- _Exercise brief_:
Go through the records and report each line holding the string "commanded".

- _Study material_:
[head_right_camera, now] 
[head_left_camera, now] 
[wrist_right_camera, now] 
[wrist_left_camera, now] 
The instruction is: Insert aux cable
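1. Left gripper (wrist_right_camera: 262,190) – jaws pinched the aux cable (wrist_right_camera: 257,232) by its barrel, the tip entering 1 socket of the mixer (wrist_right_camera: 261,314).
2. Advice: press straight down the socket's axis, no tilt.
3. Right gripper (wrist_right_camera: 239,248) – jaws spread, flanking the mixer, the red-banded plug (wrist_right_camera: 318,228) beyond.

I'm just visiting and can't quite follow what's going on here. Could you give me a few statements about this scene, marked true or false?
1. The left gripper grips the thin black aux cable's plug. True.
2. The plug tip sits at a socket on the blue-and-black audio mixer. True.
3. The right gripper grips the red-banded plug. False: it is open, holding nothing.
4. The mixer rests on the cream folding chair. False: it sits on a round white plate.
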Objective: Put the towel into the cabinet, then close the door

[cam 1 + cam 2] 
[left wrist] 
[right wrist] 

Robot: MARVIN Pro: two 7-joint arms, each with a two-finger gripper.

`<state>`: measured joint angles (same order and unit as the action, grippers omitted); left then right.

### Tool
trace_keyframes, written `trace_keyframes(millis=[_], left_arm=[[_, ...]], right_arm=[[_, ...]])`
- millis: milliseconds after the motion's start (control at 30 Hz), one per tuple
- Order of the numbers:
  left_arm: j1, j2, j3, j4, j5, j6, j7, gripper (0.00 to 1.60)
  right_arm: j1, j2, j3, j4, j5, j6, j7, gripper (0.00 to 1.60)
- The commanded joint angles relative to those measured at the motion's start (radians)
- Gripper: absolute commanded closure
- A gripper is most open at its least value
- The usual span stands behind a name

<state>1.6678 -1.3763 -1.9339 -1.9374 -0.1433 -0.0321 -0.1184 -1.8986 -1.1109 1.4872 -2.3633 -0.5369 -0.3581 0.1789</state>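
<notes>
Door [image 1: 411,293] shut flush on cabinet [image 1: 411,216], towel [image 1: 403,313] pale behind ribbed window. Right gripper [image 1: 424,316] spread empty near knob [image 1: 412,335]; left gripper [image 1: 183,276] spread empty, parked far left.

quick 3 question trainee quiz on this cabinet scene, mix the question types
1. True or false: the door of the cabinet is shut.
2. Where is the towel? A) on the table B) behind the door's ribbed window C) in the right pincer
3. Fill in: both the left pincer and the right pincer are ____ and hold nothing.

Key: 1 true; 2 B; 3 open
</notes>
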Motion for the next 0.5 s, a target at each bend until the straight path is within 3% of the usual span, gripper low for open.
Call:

- _Your response_:
- The commanded joint angles relative to those measured at the motion's start (radians)
- Gripper: absolute commanded closure

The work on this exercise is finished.